In a hierarchical society, it must seem obvious that those at the top are in possession of the correct forms, while everybody else labours with the problems of corruption. The logical conclusion is that the highest authority is associated with the monarchy. In Elizabeth's time, the usage of the court was asserted as a model for the language as a whole. After the Restoration, Dryden gave credit for the improvement of English to Charles II and his court. It must be said that this became less and less credible after 1688. William III was a Dutchman. Queen Anne was not credited with any special relationship with the language, and Addison and Swift were rather less than explicit in defining the learned and polite persons, other than themselves, who had in their possession the perfect standard of English. Anne's successor was the German-speaking elector of Hanover, who became George I. After 1714, even the most skilled propagandist would have found it difficult to credit the king with any authority with regard to a language he did not speak. Nevertheless, the monarchy was once again associated with correct English when the popular image of the monarchy improved in the time of Victoria.
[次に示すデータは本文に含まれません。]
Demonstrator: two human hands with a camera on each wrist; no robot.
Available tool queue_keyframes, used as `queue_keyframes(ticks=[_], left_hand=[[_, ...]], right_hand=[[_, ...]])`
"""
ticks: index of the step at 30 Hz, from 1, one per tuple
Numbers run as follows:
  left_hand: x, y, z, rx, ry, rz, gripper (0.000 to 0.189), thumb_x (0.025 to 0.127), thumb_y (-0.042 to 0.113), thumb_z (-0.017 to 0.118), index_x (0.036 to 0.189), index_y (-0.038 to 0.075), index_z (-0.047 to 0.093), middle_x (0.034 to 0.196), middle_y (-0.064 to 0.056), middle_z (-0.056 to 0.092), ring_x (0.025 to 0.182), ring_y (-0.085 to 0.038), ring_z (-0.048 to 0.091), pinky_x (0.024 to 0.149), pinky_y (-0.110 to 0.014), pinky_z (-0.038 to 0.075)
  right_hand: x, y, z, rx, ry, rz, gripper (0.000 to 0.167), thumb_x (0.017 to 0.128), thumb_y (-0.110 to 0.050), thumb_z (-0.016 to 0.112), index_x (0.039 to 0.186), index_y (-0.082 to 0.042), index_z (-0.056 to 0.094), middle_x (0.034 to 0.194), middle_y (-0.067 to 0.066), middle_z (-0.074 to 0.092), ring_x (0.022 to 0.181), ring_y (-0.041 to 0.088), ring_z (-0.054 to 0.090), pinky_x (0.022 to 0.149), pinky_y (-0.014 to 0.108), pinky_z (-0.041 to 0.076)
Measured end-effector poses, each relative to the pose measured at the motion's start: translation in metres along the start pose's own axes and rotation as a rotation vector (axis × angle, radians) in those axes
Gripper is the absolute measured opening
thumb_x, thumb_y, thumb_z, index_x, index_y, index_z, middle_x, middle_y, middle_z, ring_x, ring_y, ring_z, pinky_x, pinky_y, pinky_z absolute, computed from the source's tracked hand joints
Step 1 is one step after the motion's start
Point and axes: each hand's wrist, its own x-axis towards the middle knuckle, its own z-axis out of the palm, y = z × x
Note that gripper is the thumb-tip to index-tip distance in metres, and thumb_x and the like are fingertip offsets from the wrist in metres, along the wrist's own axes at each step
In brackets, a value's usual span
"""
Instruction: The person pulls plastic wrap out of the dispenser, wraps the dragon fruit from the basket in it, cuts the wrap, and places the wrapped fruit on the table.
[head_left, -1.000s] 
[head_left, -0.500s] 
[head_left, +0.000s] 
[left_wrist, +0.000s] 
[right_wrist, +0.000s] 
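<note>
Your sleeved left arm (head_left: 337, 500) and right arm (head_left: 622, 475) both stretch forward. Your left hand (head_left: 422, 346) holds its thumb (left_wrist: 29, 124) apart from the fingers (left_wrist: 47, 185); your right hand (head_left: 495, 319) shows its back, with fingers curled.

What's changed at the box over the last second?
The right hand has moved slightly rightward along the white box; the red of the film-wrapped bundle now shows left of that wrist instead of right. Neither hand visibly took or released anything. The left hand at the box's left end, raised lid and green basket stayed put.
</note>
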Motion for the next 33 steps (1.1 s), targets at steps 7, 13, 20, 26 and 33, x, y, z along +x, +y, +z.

   After 1714 writers continued to appeal to the nobility for support and to act as patrons to their work on language. Some writers, such as Lord Chesterfield, were themselves of high social status. Robert Lowth became bishop of London. But ascertaining the standard language essentially became a middle-class activity. The social value of variation in language is that 'correct' forms can be used as social symbols, and distinguish middle class people from those they regard as common and vulgar. The long-term effect of this is the development of a close connection in England between language and social class.
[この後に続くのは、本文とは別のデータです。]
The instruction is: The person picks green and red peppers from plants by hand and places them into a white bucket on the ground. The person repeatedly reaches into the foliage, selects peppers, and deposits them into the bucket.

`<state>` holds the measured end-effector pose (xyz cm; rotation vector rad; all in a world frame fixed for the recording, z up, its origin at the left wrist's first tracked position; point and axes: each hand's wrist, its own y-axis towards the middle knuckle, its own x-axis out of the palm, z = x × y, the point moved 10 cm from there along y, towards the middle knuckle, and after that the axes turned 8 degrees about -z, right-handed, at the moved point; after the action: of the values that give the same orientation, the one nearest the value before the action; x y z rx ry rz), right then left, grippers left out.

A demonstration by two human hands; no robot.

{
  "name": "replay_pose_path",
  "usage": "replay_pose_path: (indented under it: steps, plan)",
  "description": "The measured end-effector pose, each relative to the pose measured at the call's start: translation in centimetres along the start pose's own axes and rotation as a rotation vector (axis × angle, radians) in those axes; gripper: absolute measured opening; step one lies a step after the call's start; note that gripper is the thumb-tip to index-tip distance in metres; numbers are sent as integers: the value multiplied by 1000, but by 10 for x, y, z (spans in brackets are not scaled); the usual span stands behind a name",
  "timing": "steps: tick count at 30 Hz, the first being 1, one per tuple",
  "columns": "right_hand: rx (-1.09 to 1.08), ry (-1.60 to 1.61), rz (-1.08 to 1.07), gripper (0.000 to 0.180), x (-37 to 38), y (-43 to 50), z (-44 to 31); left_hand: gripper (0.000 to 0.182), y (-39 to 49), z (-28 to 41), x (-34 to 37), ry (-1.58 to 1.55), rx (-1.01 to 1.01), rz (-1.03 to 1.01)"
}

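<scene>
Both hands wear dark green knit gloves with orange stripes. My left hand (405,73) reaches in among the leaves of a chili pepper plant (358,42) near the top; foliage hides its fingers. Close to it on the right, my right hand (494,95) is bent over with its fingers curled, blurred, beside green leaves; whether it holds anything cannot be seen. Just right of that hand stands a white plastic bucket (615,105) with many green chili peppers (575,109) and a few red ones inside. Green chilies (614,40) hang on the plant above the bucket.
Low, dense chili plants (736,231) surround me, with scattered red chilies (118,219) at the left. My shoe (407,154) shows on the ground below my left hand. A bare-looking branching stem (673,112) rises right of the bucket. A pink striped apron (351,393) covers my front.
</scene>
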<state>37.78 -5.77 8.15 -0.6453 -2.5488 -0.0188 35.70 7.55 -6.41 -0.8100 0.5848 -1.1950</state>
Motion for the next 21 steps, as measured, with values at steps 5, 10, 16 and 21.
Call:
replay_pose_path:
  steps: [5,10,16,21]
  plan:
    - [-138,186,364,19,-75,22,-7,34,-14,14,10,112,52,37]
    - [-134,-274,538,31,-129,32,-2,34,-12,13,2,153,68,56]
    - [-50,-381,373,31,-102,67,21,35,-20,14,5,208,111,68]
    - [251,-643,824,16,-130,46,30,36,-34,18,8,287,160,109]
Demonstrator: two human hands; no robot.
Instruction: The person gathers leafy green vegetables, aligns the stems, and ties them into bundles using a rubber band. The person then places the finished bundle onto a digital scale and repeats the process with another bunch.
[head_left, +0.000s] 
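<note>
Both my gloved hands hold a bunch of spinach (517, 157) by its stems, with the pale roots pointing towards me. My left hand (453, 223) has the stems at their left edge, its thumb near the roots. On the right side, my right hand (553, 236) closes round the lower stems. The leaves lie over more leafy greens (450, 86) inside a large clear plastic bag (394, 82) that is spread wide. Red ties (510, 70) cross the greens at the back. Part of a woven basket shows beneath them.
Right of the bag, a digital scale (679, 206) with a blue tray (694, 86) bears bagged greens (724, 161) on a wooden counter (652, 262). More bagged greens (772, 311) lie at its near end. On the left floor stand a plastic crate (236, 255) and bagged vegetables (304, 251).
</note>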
 ここで説かれているのは,政治的権威と言語的権威の連動である.理想的な君主制においては,君主の指導者としての地位と,彼らが話す言語の地位とが連動しているはずである.絶対的な政治的権力をもっている国王の口から出る言葉が,その言語の典型であり,模範であり,理想であるはずである.しかし,18世紀末以降に君臨したイギリス君主は,オランダ人の William III だったり,ドイツ人の George I であったりと,ろくに英語を話せない外国人だったのである(関連して,「#141. 18世紀の規範は理性か慣用か」 ([2009-09-15-1]) も参照).そこから推測されるように,イギリス君主は実際にイギリスの政治にそれほど関心がなかったのであり,イギリス国民によって「典型」「模範」「理想」とみなされるわけもなかった.ここから,国王の代理として政治を運営する "Prime Minister" 職(初代は Sir Robert Walpole)が作り出され,その職の重要性が増して現在に至るのだから,皮肉なものである.こうして,政治的権威は,国王から有力国民の代表者,実質的には富裕なブルジョワの代表者へと移行した.
 当然ながら,それと連動して,言語的権威の所在も国王からブルジョワの代表者へと,とりわけ言語に対して意識の高い文人墨客へと移行した.こうして,国王ではなく,身分の高い教養のある階級の代表者が英語の正しさを定め,保つ伝統が始まった.21世紀の言葉遣いにもの申す "pundit" たちも,この伝統の後継者に他ならない.

 ・ Knowles, Gerry. A Cultural History of the English Language. London: Arnold, 1997.